Patanjali décrit Smrti comme une des composantes qui vont nous permettre d’accéder à l’état de Samâdhi, être pleinement  conscient.

« (d’autres) atteignent la sagesse du Samâdhi grâce à la foi, une puissante volonté, et à la mémoire » Y.S. I,20

Certaines voies du yoga utilise aussi provisoirement la mémoire pour remonter le cours des conditionnements et consolider les disciplines.

La capacité de nous rappeler avec justesse et clarté les expériences vécues, par nous-même ou par d’autres, de les re-tenir pour en tirer des leçons, est le fondement de Viveka, le discernement. Elle est un moteur d’évolution et de renouveau, car elle nous permet d’analyser et de comprendre les facteurs qui ont favorisé et nourri telle ou telle expérience, les positives, bien sûr, mais aussi les négatives, les destructrices.

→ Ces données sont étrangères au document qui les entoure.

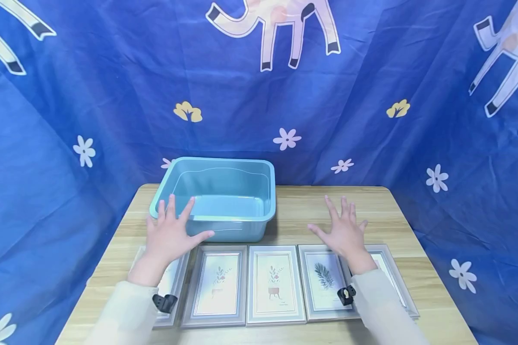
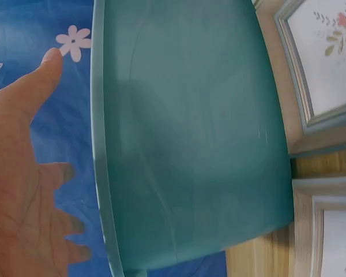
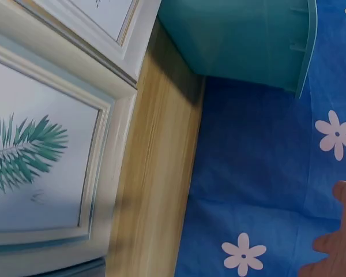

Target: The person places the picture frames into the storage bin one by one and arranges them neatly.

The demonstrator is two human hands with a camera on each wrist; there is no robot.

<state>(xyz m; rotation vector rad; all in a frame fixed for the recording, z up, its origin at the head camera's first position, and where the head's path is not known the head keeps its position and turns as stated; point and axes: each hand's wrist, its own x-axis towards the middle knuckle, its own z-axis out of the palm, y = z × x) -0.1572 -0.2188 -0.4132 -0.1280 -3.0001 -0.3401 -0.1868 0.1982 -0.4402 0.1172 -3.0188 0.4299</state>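
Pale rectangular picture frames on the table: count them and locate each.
5, in one row: leftmost frame, partly behind the pale left sleeve; second frame and middle frame, uncovered; fourth frame and rightmost frame, partly behind the pale right sleeve.

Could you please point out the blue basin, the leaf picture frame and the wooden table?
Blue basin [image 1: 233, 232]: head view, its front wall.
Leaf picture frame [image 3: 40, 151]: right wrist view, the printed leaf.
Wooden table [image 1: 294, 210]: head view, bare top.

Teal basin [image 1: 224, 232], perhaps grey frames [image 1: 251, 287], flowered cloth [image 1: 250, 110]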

Les pratiques de Yoga (Asana, Pranayama) utilisent nécessairement la mémoire. Cette activité psychique peut être impersonnelle et seulement « technique », au service de l’intention profonde qui sous tend la pratique.

Un mouvement du corps repose sur une structure mémorisée. Il est possible de reproduire un Asana, vide de tout préjugé, projection, peur, envies, qui sont autant de perturbations psychiques issues de mémoires.

On peut appeler cela une mémoire neutre.